WHAT IS EXPECTED: Scan the records below and copy every line that contains the string "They".

EXTRACTED MATERIAL:
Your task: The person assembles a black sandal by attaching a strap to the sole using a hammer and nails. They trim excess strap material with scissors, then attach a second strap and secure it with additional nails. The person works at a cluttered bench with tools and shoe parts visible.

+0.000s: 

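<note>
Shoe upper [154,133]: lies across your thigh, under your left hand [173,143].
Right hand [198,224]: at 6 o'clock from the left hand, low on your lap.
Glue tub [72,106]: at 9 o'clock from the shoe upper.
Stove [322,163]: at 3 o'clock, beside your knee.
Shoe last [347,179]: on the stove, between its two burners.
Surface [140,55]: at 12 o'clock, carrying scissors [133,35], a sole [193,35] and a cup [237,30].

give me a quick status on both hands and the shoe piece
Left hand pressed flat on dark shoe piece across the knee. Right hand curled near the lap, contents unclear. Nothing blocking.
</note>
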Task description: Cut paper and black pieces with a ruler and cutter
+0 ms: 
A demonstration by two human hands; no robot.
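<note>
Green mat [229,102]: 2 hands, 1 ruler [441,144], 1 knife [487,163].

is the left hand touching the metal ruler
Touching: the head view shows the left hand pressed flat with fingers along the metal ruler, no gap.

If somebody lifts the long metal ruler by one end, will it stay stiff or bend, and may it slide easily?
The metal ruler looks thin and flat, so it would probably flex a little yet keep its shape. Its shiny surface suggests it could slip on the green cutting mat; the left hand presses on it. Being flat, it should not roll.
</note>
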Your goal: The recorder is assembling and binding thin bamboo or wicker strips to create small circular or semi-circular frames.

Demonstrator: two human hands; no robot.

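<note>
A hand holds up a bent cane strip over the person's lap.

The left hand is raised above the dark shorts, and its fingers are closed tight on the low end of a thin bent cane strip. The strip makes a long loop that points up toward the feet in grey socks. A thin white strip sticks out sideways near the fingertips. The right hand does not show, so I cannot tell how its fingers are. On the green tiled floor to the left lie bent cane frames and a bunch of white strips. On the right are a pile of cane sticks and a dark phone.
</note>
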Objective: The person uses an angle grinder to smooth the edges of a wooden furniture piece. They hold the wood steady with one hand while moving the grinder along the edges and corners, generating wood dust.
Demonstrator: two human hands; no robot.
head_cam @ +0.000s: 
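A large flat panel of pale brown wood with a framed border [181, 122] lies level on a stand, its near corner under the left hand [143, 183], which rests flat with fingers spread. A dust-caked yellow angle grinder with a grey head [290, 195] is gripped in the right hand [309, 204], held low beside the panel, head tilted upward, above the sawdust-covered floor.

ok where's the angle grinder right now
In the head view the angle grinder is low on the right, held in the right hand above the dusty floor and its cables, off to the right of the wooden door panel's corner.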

ANSWER BOX:
Your task: The person assembles a black sandal by attaching a strap to the sole using a hammer and nails. They trim excess strap material with scissors, then attach a second strap and secure it with additional nails. The person works at a cluttered bench with tools and shoe parts visible.
Objective: The person uses an angle grinder to smooth the edges of a wooden furniture piece. They hold the wood steady with one hand while moving the grinder along the edges and corners, generating wood dust.

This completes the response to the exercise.